Use trigonometry functions if you want to make the grenade to bounce from the ground up at an angle, but that's another story. For your example all you have to do is change the grenade in mid air animation (maybe just a spinning grenade) with an exploding animation when it detects collision (make sure you stop moving the grenade when it hits the ground).

Oh, and do not use a big bitmap, not a good idea really (imagine a 3000*1000 sized map...). Maybe try tiles if you really want images, but you can also generate a random sloping terrain on run-time

peccos
Member #10,794
March 2009

Okay i gave up with those OL functions for a while, always ended up giving wrong positions of collision argh. I tried OL:s GetPixel to check one pixels color from the player but this slowed down the game 90%. How am i supposed to use it? Lets say color white is considered transparent and black the terrain. Do i check if some pixel in player bitmap is black and if so then collision happens?

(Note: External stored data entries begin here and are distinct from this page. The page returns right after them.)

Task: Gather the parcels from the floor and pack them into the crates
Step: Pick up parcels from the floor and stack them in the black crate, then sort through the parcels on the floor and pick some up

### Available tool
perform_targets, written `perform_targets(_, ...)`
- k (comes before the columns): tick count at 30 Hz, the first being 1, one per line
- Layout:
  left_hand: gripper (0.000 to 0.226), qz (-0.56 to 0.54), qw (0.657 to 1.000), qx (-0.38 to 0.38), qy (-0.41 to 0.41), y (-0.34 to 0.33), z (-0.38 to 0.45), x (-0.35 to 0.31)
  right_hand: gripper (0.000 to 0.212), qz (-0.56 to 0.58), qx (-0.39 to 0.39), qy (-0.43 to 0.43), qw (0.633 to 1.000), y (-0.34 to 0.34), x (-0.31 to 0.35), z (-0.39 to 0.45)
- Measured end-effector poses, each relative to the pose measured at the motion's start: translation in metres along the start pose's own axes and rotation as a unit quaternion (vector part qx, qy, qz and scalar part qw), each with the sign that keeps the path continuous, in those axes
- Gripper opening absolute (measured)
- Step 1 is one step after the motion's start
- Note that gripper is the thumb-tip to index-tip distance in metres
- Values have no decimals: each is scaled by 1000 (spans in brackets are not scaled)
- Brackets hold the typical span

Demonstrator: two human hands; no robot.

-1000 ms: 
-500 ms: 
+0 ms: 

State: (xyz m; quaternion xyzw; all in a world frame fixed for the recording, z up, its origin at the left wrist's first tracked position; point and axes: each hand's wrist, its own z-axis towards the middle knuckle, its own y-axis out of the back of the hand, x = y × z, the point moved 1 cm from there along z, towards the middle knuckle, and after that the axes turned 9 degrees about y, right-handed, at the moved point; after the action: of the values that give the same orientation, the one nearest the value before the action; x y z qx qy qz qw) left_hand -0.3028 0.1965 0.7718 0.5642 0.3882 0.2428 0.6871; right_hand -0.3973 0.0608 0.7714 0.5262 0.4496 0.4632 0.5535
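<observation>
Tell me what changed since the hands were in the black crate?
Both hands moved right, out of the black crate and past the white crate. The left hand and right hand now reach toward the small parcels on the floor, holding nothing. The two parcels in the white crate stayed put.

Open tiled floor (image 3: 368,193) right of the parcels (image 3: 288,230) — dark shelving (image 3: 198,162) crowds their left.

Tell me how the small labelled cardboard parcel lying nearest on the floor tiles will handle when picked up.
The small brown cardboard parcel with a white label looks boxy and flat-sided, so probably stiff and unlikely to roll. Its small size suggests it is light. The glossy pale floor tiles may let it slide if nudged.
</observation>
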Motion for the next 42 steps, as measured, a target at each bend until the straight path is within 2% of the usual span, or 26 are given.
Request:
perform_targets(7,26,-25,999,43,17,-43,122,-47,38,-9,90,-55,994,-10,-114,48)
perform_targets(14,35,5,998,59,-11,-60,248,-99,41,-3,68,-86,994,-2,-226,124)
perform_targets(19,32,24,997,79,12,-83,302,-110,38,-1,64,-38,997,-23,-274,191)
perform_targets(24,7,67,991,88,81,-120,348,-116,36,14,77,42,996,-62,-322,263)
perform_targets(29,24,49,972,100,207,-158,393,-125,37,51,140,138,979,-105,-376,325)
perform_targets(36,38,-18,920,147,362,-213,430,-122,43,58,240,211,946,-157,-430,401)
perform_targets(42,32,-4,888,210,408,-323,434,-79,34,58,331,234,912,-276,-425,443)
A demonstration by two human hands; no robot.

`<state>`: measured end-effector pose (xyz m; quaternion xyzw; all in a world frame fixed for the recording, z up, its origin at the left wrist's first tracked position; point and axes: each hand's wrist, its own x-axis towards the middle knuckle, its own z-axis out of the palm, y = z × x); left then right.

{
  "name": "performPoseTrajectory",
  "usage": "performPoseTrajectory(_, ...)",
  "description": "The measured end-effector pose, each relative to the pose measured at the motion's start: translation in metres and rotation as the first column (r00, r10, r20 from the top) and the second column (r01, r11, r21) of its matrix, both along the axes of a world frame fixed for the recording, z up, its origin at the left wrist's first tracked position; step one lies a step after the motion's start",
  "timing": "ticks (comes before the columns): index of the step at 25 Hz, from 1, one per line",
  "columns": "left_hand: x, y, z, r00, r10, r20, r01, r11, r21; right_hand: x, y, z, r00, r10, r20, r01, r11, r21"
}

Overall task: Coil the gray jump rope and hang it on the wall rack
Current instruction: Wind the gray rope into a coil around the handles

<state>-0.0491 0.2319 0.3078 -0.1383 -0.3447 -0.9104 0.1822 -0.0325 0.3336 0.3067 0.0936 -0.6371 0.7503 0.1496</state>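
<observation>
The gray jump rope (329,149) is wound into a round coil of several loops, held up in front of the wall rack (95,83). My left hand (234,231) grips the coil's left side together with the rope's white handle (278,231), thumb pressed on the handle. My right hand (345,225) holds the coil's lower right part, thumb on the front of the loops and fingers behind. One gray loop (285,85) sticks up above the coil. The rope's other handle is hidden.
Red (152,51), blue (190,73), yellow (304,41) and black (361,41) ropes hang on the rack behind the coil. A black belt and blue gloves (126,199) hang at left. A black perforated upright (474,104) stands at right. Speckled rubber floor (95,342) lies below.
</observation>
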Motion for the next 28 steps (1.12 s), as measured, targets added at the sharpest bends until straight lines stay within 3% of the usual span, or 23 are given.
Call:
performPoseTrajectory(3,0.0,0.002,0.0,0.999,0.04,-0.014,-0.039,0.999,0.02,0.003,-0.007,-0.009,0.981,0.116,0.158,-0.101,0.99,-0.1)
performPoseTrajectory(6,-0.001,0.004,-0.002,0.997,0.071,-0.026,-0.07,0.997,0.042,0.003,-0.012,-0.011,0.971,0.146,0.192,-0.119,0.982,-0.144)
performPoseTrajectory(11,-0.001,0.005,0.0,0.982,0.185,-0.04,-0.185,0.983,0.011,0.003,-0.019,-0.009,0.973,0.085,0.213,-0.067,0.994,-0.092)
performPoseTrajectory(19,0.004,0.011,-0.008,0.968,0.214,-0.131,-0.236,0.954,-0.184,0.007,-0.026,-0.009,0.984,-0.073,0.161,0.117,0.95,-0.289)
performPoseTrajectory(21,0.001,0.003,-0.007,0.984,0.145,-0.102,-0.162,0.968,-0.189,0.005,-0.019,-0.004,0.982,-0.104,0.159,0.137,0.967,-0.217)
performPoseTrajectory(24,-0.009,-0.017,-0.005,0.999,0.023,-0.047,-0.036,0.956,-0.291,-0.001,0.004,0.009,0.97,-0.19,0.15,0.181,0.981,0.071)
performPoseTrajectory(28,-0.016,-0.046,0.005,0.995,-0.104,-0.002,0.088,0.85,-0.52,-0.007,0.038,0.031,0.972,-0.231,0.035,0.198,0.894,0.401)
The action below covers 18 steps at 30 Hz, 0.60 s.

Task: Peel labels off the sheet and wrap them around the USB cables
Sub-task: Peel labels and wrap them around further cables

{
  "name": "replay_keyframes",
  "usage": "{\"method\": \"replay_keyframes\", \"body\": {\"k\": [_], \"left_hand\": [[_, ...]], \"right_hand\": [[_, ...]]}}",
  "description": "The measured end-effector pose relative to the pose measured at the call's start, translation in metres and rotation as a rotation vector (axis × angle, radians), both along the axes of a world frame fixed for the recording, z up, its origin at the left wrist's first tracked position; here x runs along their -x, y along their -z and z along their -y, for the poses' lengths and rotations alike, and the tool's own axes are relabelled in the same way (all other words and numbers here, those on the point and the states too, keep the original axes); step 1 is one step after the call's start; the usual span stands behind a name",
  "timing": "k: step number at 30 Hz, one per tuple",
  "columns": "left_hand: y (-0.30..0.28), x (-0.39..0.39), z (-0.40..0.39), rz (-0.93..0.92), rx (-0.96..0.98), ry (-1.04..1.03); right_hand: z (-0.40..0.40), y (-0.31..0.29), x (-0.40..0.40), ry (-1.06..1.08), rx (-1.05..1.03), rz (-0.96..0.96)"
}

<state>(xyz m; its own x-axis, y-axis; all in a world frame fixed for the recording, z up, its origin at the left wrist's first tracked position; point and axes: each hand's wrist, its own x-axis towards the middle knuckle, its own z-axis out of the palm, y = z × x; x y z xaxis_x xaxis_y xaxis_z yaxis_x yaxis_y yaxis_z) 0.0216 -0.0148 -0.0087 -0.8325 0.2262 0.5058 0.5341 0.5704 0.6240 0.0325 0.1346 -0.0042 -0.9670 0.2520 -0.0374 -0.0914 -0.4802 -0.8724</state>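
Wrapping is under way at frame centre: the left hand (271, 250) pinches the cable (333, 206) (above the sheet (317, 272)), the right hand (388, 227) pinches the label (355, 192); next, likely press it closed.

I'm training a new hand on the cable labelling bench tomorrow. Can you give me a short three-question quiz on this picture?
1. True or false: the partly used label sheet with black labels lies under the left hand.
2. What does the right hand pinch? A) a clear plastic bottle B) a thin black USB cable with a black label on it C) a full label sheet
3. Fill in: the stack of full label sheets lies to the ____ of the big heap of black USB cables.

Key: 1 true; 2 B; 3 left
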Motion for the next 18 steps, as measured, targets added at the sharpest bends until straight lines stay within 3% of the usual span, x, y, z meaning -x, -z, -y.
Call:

Edit: So i believe i have to deal with memory bitmaps to make it faster. I tried to convert OL bitmap into memorybitmap but it seems not to load it correctly. Same thing i tried to load an allegro bitmap but when drawing it only shows a black box instead. OL:s getpixel didn't work with memory bitmaps so should i be able to use allegros getpixel? Or perhaps there is another way of doing all this?